THE TASK:
Look through the entries below, please, and copy every line with the word "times".

THE INPUT:
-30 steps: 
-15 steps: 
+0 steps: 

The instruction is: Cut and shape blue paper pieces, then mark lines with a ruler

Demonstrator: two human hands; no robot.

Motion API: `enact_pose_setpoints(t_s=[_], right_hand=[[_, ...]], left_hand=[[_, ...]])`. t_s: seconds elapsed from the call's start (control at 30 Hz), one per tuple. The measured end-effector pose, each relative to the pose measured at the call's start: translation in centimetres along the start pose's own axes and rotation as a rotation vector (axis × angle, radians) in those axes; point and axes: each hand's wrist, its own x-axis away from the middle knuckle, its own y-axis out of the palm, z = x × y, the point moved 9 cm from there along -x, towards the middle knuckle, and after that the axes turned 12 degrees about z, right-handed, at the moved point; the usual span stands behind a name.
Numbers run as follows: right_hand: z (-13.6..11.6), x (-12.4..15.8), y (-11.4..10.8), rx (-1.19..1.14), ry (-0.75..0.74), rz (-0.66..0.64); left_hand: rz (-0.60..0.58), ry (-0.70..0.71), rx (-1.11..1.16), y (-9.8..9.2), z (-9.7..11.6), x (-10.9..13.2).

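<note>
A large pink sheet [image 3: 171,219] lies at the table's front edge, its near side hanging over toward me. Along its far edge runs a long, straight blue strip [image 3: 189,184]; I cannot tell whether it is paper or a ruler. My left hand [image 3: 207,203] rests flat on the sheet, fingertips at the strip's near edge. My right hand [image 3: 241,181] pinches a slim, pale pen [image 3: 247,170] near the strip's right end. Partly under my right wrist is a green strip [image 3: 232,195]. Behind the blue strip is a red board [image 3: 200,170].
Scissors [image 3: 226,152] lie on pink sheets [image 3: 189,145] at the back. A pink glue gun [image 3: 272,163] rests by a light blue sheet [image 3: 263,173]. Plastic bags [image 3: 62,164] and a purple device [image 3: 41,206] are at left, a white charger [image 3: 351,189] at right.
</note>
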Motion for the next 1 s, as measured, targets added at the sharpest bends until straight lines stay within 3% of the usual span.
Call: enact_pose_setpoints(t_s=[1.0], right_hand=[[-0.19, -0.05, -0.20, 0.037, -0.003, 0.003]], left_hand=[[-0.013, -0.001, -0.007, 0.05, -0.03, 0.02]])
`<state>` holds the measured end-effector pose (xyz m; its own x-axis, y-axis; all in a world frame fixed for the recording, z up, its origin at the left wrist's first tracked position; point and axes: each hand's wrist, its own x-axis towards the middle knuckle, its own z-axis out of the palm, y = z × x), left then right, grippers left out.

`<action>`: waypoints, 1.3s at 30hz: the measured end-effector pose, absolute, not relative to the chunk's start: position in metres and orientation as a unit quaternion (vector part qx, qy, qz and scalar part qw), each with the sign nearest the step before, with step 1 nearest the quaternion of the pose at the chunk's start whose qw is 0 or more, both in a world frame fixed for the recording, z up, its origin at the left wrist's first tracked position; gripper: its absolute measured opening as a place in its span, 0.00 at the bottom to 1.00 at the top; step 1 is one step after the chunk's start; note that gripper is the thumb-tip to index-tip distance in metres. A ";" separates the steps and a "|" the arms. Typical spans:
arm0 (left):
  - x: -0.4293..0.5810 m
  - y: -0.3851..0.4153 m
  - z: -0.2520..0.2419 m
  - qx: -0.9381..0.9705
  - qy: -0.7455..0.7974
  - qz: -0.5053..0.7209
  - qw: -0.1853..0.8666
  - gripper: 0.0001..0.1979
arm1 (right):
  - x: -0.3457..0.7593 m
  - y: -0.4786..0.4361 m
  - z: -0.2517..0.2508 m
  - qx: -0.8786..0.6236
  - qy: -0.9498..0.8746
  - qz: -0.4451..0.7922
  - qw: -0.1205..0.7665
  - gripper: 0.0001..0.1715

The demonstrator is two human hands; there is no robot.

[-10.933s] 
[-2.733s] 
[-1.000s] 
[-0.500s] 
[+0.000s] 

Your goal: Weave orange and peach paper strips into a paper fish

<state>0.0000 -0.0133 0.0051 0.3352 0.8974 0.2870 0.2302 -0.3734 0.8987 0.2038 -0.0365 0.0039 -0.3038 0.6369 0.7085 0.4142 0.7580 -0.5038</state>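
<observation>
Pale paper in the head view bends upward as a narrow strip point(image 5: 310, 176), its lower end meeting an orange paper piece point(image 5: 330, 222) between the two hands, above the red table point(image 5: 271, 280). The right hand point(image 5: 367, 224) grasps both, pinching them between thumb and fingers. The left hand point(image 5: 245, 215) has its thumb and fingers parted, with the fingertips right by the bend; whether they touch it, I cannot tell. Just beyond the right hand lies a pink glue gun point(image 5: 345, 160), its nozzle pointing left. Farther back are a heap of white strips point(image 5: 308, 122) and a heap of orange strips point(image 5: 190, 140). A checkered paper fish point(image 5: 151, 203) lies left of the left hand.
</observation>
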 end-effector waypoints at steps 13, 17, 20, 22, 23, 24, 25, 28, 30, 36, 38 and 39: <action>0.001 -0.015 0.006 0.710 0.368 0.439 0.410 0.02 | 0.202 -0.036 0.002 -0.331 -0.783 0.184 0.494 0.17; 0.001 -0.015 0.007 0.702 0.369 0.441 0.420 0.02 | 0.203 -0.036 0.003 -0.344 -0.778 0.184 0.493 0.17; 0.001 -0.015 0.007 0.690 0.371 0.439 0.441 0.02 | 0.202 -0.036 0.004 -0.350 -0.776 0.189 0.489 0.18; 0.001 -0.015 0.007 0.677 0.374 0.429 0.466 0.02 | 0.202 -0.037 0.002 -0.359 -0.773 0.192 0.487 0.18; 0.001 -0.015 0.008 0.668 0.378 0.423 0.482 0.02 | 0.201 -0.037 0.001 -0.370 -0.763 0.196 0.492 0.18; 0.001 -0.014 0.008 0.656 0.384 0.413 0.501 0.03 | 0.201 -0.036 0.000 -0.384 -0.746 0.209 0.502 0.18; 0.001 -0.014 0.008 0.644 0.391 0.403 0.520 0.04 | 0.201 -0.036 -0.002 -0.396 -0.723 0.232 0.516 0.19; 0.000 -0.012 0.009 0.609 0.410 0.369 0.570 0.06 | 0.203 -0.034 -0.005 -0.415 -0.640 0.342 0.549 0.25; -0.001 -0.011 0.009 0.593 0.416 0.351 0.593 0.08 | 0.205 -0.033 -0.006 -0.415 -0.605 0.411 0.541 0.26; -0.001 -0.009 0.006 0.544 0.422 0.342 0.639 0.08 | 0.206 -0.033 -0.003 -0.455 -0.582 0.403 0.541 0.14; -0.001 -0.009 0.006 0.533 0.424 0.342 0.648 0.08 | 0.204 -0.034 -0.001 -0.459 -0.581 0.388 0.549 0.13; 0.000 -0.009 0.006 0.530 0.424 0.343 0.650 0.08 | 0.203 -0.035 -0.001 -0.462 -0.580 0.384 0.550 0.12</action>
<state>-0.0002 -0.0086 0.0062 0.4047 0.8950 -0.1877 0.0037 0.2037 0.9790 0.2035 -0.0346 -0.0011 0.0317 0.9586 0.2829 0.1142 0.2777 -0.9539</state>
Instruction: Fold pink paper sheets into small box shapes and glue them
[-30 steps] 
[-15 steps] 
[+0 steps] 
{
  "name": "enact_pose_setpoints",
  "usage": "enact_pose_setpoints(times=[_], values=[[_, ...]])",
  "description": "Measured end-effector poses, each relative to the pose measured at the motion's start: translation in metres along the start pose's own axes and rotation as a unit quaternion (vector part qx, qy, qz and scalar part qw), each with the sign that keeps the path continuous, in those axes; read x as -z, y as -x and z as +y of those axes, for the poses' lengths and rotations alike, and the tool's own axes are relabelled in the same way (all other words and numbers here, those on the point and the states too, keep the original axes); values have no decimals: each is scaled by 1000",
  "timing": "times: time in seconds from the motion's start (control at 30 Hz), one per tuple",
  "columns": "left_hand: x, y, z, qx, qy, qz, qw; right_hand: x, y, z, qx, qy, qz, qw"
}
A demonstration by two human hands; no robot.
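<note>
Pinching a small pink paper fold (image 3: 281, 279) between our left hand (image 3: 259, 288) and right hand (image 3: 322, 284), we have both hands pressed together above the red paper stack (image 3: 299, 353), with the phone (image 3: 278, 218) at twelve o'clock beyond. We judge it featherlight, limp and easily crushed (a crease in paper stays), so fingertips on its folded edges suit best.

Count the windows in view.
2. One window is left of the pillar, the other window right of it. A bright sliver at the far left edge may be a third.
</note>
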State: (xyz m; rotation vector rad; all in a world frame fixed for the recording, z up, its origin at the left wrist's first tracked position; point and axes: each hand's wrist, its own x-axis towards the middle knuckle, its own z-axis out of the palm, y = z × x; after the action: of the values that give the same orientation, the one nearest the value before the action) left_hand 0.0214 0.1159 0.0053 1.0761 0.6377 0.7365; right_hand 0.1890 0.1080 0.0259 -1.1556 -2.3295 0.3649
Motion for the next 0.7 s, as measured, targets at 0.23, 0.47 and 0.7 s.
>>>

ANSWER SECTION:
  "usage": "enact_pose_setpoints(times=[_], values=[[_, ...]])",
  "timing": "times: time in seconds from the motion's start (control at 30 Hz), one per tuple",

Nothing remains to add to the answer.